# [What the task asks]
From the records below, output exactly the lines starting at the line with "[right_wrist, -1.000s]" and ending at the line with "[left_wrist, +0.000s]", both of them included, but no pictures.

● ● ● ● ● ● ●

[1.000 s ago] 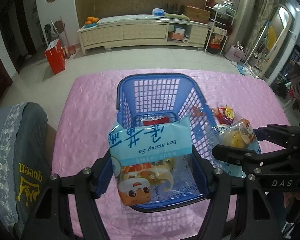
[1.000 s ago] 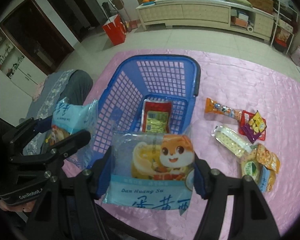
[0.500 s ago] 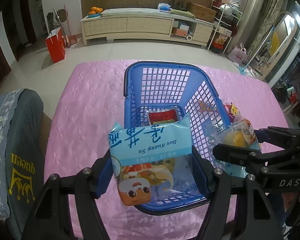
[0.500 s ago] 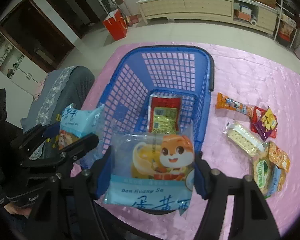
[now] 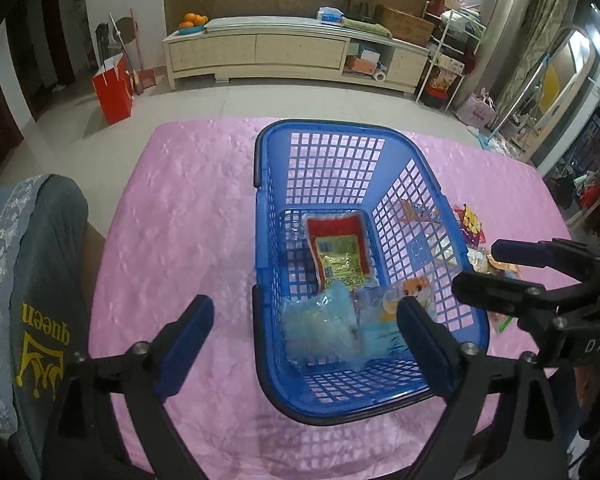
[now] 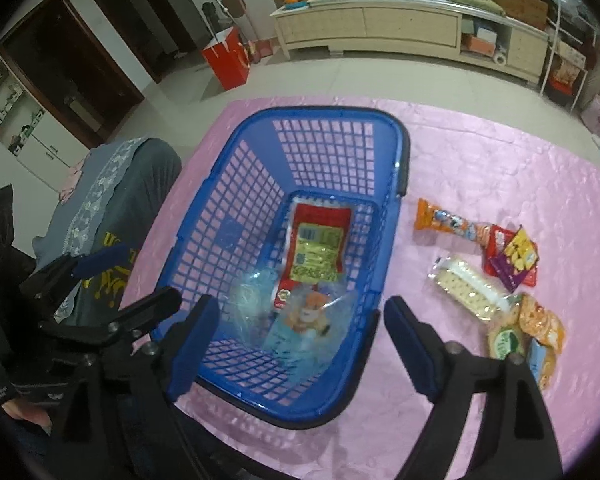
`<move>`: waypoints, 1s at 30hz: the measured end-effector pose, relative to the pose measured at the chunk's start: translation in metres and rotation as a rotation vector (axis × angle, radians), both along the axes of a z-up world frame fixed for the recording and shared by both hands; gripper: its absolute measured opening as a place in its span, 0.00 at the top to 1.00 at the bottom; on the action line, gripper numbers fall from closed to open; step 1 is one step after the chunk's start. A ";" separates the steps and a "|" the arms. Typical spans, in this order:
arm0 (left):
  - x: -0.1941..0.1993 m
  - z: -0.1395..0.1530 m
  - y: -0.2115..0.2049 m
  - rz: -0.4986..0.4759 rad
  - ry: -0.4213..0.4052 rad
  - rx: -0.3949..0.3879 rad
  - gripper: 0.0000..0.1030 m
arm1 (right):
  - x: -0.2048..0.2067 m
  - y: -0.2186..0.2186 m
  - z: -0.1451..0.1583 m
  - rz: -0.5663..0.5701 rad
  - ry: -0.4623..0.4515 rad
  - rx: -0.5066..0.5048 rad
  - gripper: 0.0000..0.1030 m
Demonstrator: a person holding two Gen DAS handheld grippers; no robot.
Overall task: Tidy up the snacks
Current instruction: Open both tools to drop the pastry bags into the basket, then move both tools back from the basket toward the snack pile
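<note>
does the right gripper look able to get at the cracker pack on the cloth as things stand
Probably yes. The right gripper is open and empty, and the cracker pack lies uncovered on the cloth just right of the basket, with nothing between them.

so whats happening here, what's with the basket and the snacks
A person with two handheld grippers is sorting snacks into a blue basket. The left gripper and right gripper both hang open above it. Two light-blue cake packs and a red packet lie inside; several loose snacks wait on the pink tablecloth.
</note>
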State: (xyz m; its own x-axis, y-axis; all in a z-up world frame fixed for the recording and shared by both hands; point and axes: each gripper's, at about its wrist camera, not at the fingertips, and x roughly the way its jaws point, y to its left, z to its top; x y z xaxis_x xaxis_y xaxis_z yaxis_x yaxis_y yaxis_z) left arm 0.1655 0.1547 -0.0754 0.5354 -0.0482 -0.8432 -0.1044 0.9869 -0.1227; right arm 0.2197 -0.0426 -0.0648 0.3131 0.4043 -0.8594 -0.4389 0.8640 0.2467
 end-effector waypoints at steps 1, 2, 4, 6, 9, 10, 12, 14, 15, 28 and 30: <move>-0.002 0.001 0.001 0.005 -0.003 -0.002 0.09 | -0.001 -0.001 0.002 -0.006 -0.005 -0.001 0.15; -0.003 0.002 0.001 0.009 -0.005 0.000 0.09 | -0.002 -0.003 0.003 -0.012 -0.011 -0.002 0.15; -0.005 0.005 0.001 0.011 -0.008 0.007 0.09 | -0.004 -0.006 0.005 -0.019 -0.020 -0.004 0.15; -0.008 0.008 -0.003 0.002 -0.013 0.013 0.09 | -0.006 -0.010 0.008 -0.025 -0.028 -0.008 0.15; -0.013 0.013 -0.011 -0.009 -0.031 0.034 0.09 | -0.010 -0.018 0.013 -0.032 -0.035 -0.006 0.15; -0.015 0.016 -0.015 -0.018 -0.039 0.041 0.09 | -0.011 -0.020 0.015 -0.036 -0.038 -0.006 0.15; -0.018 0.022 -0.022 -0.030 -0.049 0.056 0.09 | -0.014 -0.024 0.019 -0.039 -0.044 -0.003 0.15; -0.022 0.027 -0.028 -0.036 -0.063 0.069 0.09 | -0.017 -0.028 0.024 -0.041 -0.056 -0.002 0.15; -0.023 0.031 -0.031 -0.037 -0.075 0.078 0.09 | -0.019 -0.030 0.026 -0.041 -0.064 0.001 0.15; -0.033 0.066 -0.081 -0.052 -0.169 0.077 0.00 | -0.055 -0.089 0.072 -0.098 -0.261 0.017 0.02; -0.034 0.069 -0.092 -0.068 -0.176 0.078 0.00 | -0.058 -0.101 0.077 -0.111 -0.279 0.016 0.01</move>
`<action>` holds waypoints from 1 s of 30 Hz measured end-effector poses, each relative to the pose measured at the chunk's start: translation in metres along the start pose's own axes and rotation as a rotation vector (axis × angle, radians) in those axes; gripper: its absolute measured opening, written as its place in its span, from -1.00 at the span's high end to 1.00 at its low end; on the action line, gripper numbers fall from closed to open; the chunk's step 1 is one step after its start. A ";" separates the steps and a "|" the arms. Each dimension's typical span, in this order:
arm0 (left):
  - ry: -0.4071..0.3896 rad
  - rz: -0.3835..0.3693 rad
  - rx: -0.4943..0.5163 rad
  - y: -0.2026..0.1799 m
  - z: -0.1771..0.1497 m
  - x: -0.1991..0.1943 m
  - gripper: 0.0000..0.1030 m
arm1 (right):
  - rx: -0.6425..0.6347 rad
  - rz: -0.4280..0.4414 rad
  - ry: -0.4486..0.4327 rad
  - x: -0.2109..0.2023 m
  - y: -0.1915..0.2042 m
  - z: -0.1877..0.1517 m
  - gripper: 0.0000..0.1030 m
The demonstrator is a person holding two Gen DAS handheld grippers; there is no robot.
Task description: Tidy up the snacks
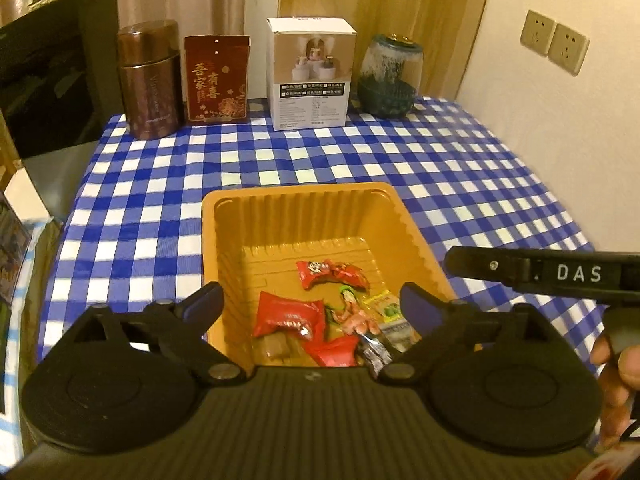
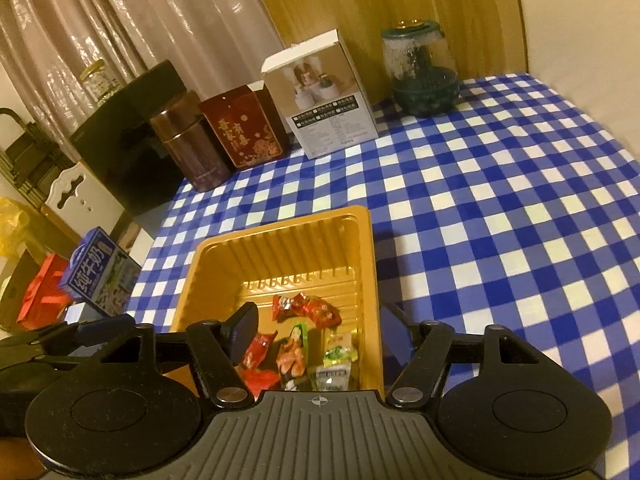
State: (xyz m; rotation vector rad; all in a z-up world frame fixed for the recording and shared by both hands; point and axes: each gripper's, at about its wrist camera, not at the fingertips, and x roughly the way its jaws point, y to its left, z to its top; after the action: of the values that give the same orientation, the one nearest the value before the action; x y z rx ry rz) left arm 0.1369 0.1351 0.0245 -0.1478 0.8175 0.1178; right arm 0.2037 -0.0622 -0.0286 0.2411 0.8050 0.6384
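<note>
An orange plastic tray (image 1: 304, 208) sits on the blue-and-white checked tablecloth and holds several small snack packets: red ones (image 1: 286, 316), a red one further back (image 1: 328, 274), a green-and-pink one (image 1: 352, 312) and a yellow-green one (image 1: 386, 306). My left gripper (image 1: 310, 300) is open and empty, its jaws spread over the tray's near part. My right gripper (image 2: 320, 330) is also open and empty above the same tray (image 2: 280, 236); the packets (image 2: 294, 350) lie between its fingers. The right gripper's body (image 1: 560, 274) shows at the right of the left wrist view.
At the table's far edge stand a brown tin (image 1: 150, 80), a red carton (image 1: 218, 78), a white box (image 1: 312, 74) and a glass jar (image 1: 390, 76). A wall is on the right. A milk carton (image 2: 94, 276) and a red box (image 2: 40, 300) sit off the table's left.
</note>
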 end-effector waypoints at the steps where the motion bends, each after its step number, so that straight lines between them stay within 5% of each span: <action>1: -0.003 0.005 -0.003 -0.001 -0.003 -0.005 -0.88 | -0.002 0.001 -0.003 -0.005 0.001 -0.002 -0.36; 16: -0.050 0.041 -0.027 -0.022 -0.049 -0.071 -1.00 | -0.019 -0.030 -0.047 -0.072 0.008 -0.037 -0.40; 30: -0.052 0.057 -0.050 -0.054 -0.098 -0.114 -1.00 | -0.080 -0.093 -0.017 -0.127 -0.007 -0.104 -0.40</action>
State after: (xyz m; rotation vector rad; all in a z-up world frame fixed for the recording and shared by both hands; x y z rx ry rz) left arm -0.0017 0.0597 0.0464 -0.1679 0.7670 0.1946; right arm 0.0650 -0.1494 -0.0269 0.1352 0.7683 0.5793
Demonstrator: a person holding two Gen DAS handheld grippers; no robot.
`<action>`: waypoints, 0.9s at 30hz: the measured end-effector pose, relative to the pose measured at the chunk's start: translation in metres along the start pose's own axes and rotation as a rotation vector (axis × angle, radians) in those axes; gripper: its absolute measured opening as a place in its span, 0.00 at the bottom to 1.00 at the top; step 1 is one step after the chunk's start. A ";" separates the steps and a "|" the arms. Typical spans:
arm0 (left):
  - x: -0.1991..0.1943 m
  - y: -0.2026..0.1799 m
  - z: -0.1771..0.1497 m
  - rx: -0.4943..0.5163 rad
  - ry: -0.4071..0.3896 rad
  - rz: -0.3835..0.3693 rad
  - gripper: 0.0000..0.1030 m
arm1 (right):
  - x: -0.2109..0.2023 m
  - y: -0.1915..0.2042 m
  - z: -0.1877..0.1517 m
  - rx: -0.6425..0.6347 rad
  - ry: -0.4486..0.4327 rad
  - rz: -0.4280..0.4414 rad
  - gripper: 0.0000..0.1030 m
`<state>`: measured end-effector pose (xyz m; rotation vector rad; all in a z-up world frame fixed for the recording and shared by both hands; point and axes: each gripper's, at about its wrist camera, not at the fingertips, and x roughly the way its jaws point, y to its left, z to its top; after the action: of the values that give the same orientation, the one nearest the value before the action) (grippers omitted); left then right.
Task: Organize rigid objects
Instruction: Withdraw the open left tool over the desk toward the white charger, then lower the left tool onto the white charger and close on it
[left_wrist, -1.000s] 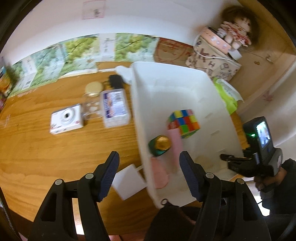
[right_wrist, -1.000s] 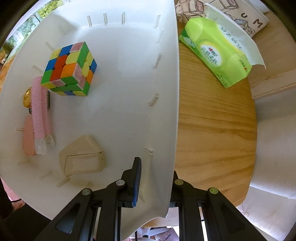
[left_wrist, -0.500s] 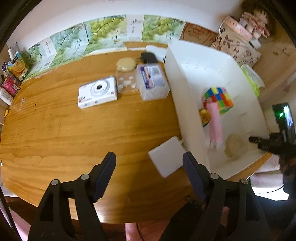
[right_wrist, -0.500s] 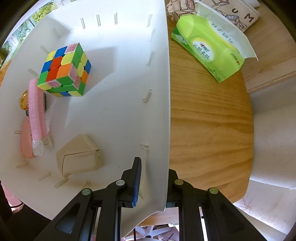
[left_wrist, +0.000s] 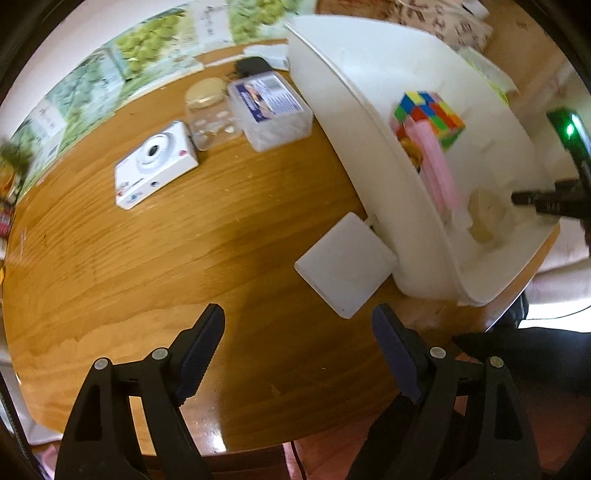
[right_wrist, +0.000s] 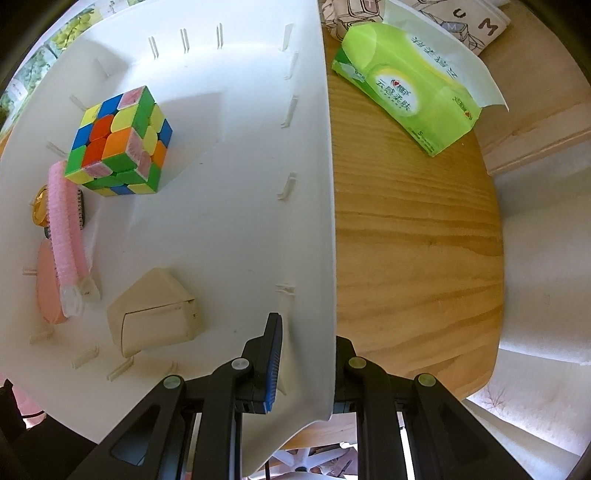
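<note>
A white bin (right_wrist: 310, 206) on the wooden table holds a colourful puzzle cube (right_wrist: 120, 142), a pink roller (right_wrist: 66, 236), a beige wedge-shaped box (right_wrist: 153, 312), a pink oval piece and a gold-topped item. My right gripper (right_wrist: 306, 354) is shut on the bin's right wall, one finger inside and one outside. In the left wrist view the bin (left_wrist: 373, 122) stands at the right, and a white square block (left_wrist: 345, 264) lies against its near-left side. My left gripper (left_wrist: 299, 332) hovers over bare table just short of that block, jaws opening with nothing between them.
On the table left of the bin lie a white compact camera (left_wrist: 155, 164), a clear jar with a tan lid (left_wrist: 208, 110) and a clear labelled box (left_wrist: 269, 109). A green tissue pack (right_wrist: 417, 96) lies right of the bin. Patterned boxes line the far wall.
My left gripper swung from over the bin's near corner to the table left of it, came lower, and its jaws widened. The right gripper kept its hold on the bin wall.
</note>
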<state>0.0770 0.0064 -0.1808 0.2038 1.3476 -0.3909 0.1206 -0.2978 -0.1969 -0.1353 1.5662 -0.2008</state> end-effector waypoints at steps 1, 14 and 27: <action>0.004 -0.001 0.000 0.023 0.005 -0.008 0.82 | 0.001 0.000 0.000 0.005 0.002 -0.001 0.18; 0.033 -0.005 0.010 0.188 0.044 -0.089 0.82 | 0.007 -0.002 0.006 0.072 0.040 -0.023 0.18; 0.051 -0.021 0.028 0.308 0.074 -0.180 0.82 | 0.015 -0.005 0.016 0.131 0.083 -0.031 0.19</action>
<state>0.1027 -0.0315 -0.2223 0.3562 1.3790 -0.7497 0.1363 -0.3064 -0.2107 -0.0493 1.6293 -0.3362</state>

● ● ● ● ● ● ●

# [Result of the exercise]
[right_wrist, -1.000s] 
[left_wrist, -0.500s] 
[right_wrist, -0.500s] 
[left_wrist, +0.000s] 

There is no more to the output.